→ **PROBLEM**
Everything in the data below is to be reproduced without any deviation.
------ PROVIDED ENTRIES
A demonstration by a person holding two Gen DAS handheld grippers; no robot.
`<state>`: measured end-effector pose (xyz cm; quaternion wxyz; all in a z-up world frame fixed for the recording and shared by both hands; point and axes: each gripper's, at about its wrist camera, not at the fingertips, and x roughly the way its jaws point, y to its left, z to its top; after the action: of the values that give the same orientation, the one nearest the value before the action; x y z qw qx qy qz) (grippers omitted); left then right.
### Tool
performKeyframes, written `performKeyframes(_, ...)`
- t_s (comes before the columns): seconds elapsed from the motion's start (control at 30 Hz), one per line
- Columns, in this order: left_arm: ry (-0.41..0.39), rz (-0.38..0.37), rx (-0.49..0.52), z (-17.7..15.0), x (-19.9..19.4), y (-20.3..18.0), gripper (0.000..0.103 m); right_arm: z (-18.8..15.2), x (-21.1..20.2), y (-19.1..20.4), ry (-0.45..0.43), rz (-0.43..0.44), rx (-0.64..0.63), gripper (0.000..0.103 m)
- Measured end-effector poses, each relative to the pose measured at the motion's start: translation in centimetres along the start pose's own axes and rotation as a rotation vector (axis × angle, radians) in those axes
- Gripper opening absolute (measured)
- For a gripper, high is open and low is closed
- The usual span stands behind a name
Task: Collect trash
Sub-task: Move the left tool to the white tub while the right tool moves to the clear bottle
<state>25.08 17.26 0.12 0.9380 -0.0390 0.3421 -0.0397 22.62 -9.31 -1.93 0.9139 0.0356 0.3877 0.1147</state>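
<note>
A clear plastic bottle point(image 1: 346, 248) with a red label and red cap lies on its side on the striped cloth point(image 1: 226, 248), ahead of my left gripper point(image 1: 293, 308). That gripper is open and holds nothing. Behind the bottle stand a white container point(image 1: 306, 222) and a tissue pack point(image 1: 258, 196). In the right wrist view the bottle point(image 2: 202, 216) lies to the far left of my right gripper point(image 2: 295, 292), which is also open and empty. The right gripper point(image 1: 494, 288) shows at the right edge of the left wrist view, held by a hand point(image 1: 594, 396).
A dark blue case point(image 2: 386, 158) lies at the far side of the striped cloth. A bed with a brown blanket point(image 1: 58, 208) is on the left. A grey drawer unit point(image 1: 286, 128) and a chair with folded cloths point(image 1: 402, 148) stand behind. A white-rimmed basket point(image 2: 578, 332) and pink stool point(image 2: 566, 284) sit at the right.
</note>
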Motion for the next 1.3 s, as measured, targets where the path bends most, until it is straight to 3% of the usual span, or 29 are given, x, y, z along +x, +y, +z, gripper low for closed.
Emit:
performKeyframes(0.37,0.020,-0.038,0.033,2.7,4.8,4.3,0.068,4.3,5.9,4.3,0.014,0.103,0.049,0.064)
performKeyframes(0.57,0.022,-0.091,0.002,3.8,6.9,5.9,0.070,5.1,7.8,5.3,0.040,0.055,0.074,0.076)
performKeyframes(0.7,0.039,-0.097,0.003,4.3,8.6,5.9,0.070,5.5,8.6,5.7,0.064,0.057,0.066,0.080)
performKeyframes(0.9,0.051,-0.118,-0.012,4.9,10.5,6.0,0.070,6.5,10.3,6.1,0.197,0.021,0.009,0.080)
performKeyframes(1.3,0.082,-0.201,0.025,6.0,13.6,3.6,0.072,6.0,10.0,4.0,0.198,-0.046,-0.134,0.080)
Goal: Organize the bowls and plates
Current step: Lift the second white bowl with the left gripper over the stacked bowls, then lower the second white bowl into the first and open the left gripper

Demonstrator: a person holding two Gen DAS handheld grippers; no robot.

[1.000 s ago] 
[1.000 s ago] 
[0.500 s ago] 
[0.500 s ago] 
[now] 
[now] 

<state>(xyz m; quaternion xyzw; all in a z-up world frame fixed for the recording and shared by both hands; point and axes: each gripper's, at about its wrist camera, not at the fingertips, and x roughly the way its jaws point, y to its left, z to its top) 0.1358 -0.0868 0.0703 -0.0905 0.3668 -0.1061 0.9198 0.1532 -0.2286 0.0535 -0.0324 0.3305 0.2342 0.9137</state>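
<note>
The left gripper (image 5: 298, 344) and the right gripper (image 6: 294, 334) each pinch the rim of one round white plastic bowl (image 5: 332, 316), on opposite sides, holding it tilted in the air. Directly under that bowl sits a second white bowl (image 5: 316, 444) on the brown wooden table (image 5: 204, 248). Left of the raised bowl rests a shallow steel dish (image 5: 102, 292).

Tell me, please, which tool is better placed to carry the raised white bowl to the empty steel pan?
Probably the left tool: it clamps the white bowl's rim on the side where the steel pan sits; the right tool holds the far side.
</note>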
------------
→ **SOLUTION TO THIS EXERCISE**
A demonstration by a person holding two Gen DAS handheld grippers; no robot.
`<state>`: measured end-effector pose (xyz cm; quaternion wxyz; all in a z-up world frame fixed for the recording and shared by both hands; point and axes: each gripper's, at about its wrist camera, not at the fingertips, and x roughly the way its jaws point, y to its left, z to its top; after the action: of the values that give the same orientation, the one nearest the value before the action; x y z qw qx qy qz) (grippers omitted); left then right.
### Tool
performKeyframes, written `performKeyframes(_, ...)`
- t_s (comes before the columns): seconds elapsed from the motion's start (control at 30 Hz), one per line
- Columns, in this order: left_arm: ry (-0.41..0.39), rz (-0.38..0.37), rx (-0.49..0.52), z (-17.7..15.0), x (-19.9..19.4), y (-20.3..18.0), gripper (0.000..0.103 m); right_arm: z (-18.8..15.2), x (-21.1..20.2), y (-19.1..20.4), ry (-0.45..0.43), rz (-0.43..0.44), rx (-0.64..0.63), gripper (0.000..0.103 m)
- Measured end-effector poses, each relative to the pose measured at the motion's start: translation in centimetres along the start pose's own axes and rotation as a rotation vector (axis × angle, radians) in those axes
- Gripper opening absolute (measured)
- For a gripper, high is open and low is closed
- The usual span stands behind a name
Task: Collect trash
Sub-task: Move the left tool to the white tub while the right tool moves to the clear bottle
<state>25.08 17.26 0.12 0.9380 -0.0390 0.3421 -0.0397 22.62 -9.31 -1.93 0.9139 0.0356 0.3877 0.1147</state>
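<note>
A clear plastic bottle point(image 1: 346, 248) with a red label and red cap lies on its side on the striped cloth point(image 1: 226, 248), ahead of my left gripper point(image 1: 293, 308). That gripper is open and holds nothing. Behind the bottle stand a white container point(image 1: 306, 222) and a tissue pack point(image 1: 258, 196). In the right wrist view the bottle point(image 2: 202, 216) lies to the far left of my right gripper point(image 2: 295, 292), which is also open and empty. The right gripper point(image 1: 494, 288) shows at the right edge of the left wrist view, held by a hand point(image 1: 594, 396).
A dark blue case point(image 2: 386, 158) lies at the far side of the striped cloth. A bed with a brown blanket point(image 1: 58, 208) is on the left. A grey drawer unit point(image 1: 286, 128) and a chair with folded cloths point(image 1: 402, 148) stand behind. A white-rimmed basket point(image 2: 578, 332) and pink stool point(image 2: 566, 284) sit at the right.
</note>
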Motion for the next 1.3 s, as measured, targets where the path bends most, until it is straight to 3% of the usual span, or 29 are given, x, y, z along +x, +y, +z, gripper low for closed.
Emit:
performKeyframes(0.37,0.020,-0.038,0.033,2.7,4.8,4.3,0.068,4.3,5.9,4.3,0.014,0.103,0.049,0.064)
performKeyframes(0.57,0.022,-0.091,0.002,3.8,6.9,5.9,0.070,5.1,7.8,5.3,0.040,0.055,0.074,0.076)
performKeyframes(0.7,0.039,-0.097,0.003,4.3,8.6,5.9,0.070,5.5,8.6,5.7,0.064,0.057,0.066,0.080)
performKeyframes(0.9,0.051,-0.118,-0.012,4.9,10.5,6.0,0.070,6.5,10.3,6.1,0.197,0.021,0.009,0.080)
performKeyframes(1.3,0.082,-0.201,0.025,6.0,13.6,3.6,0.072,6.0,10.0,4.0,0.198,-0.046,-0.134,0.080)
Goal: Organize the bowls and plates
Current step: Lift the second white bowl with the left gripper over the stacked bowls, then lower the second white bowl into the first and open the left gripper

Demonstrator: a person holding two Gen DAS handheld grippers; no robot.

[1.000 s ago] 
[1.000 s ago] 
[0.500 s ago] 
[0.500 s ago] 
[now] 
[now] 

<state>(xyz m; quaternion xyzw; all in a z-up world frame fixed for the recording and shared by both hands; point and axes: each gripper's, at about its wrist camera, not at the fingertips, and x roughly the way its jaws point, y to its left, z to its top) 0.1358 -0.0868 0.0703 -0.0905 0.3668 -0.1061 0.9198 0.1532 -0.2286 0.0535 -0.0324 0.3305 0.2342 0.9137</state>
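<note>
The left gripper (image 5: 298, 344) and the right gripper (image 6: 294, 334) each pinch the rim of one round white plastic bowl (image 5: 332, 316), on opposite sides, holding it tilted in the air. Directly under that bowl sits a second white bowl (image 5: 316, 444) on the brown wooden table (image 5: 204, 248). Left of the raised bowl rests a shallow steel dish (image 5: 102, 292).

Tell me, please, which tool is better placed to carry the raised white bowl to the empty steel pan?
Probably the left tool: it clamps the white bowl's rim on the side where the steel pan sits; the right tool holds the far side.
</note>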

This exercise is now fully answered.